Mesmo com o acordo recém-firmado, para o qual estiveram presentes a ministra da Saúde, Nísia Trindade, e o presidente Lula, a briga segue nos bastidores.
• Nísia lembrou durante o evento que a repercussão do rompimento da barragem será vivida em longo prazo. “Temos a clareza que os efeitos causados pela tragédia em Mariana serão sentidos por gerações”, disse.
• Já Lula focou na resposta à sociedade. “Cada ministério que está envolvido em alguma área tem que apresentar projetos. Não é o discurso que faz a obra acontecer, é a qualidade do projeto. Cada centavo que for utilizado é tido como investimento para recuperar os danos que uma empresa causou.”

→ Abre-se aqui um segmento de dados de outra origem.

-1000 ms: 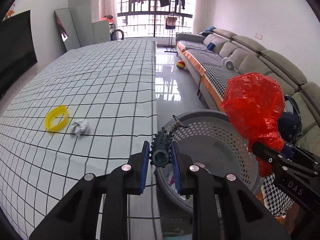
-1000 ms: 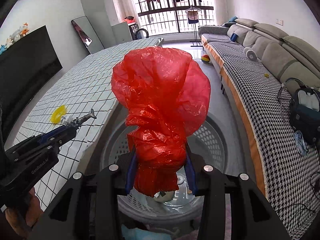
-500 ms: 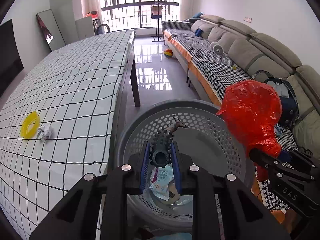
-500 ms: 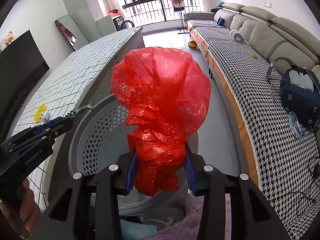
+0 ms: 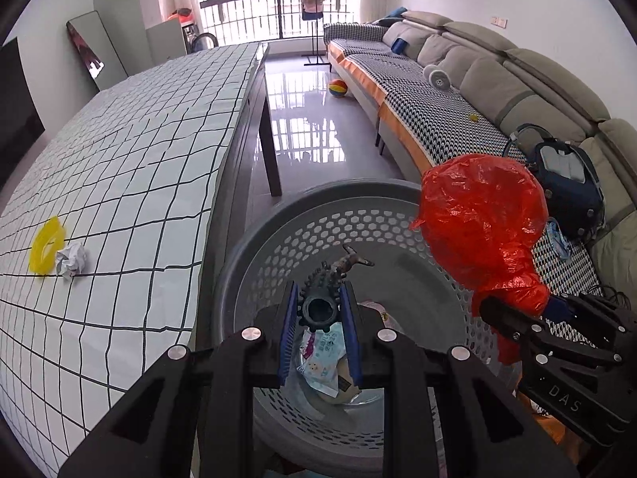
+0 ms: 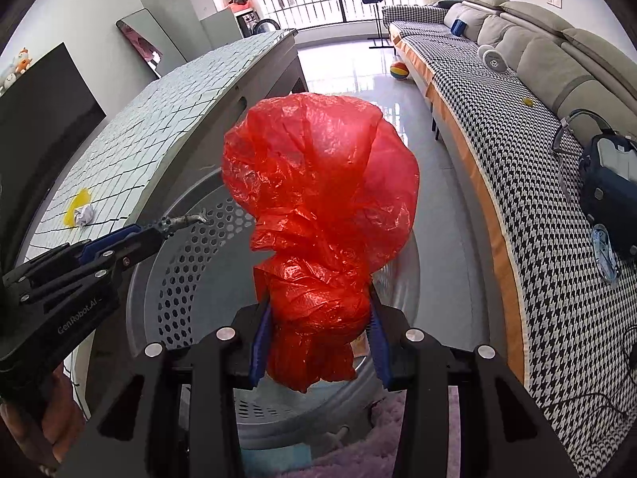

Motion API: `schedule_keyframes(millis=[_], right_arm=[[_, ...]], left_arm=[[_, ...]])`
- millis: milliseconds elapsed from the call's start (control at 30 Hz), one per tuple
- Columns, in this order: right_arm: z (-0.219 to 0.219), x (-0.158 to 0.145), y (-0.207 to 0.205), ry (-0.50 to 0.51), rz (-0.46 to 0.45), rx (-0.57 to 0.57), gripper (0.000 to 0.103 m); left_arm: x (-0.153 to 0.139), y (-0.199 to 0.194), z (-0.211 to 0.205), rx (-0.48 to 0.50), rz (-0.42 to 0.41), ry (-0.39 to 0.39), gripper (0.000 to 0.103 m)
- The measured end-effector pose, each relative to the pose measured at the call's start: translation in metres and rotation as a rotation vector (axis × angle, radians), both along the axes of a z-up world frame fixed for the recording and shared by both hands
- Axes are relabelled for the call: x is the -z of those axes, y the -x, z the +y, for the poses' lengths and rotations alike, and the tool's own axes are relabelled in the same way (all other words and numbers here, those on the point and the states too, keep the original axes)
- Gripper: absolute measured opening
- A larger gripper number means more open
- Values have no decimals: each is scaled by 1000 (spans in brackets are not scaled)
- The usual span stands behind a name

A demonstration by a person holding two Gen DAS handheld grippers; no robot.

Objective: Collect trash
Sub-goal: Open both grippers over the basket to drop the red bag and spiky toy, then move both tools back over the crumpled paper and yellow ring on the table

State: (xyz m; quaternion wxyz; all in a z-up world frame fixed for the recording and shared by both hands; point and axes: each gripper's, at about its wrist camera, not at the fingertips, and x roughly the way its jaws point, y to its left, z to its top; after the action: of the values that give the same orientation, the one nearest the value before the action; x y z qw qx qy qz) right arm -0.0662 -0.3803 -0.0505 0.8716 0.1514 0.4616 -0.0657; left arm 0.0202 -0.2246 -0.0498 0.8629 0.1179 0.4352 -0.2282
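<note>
My left gripper [image 5: 319, 310] is shut on a dark spiky rubber tube [image 5: 321, 302] with a small hooked end, held over the open grey perforated bin [image 5: 278, 247]. My right gripper [image 6: 318, 318] is shut on a crumpled red plastic bag [image 6: 318, 191], which billows above its blue pads over the same bin [image 6: 175, 255]. From the left wrist the red bag [image 5: 481, 223] hangs at the bin's right rim. Wrappers [image 5: 322, 354] lie in the bin's bottom. A crumpled white paper ball [image 5: 71, 259] and a yellow ring [image 5: 47, 243] rest on the checked table [image 5: 139, 159].
The long table with its grid cloth runs along the bin's left side. A grey sofa [image 5: 497, 79] with a houndstooth cover stands to the right, with a dark blue bag [image 5: 565, 183] on it. A coloured ball [image 5: 337, 88] lies on the glossy floor.
Both grippers have moved off the table's edge and down over the bin, still holding the spiky tube and the red bag. The bin's inside now shows under the left gripper.
</note>
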Motion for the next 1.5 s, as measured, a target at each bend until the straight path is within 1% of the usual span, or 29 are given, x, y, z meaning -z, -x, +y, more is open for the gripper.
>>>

As associações autoras da ação ainda fazem um segundo questionamento, sobre suspeita de violação de sigilo e interferência das empresas no correr do processo, uma vez que os autos dessa ação tramitam sob segredo de justiça nível 2 e somente o Ministério Público Federal teria conhecimento do seu conteúdo. As associações demandaram que a Polícia Federal investigue quem revelou as informações sigilosas aos réus e por quais razões e circunstâncias o fez.
Em apuração com fontes ligadas ao presidente do STF, Luís Roberto Barroso, a reportagem soube que a petição entrou na fila para ser analisada antes da homologação do acordo. Caso o STF homologue o acordo da maneira que foi firmado, as vítimas pretendem ajuizar ação no Reino Unido baseadas no argumento de que os mecanismos por aqui não estariam funcionando de forma adequada. A Corte Interamericana de Direitos Humanos também seria acionada. “Essa postura seria uma injustiça sem precedentes e uma vergonha para o Brasil no cenário internacional”, disse Carvalho.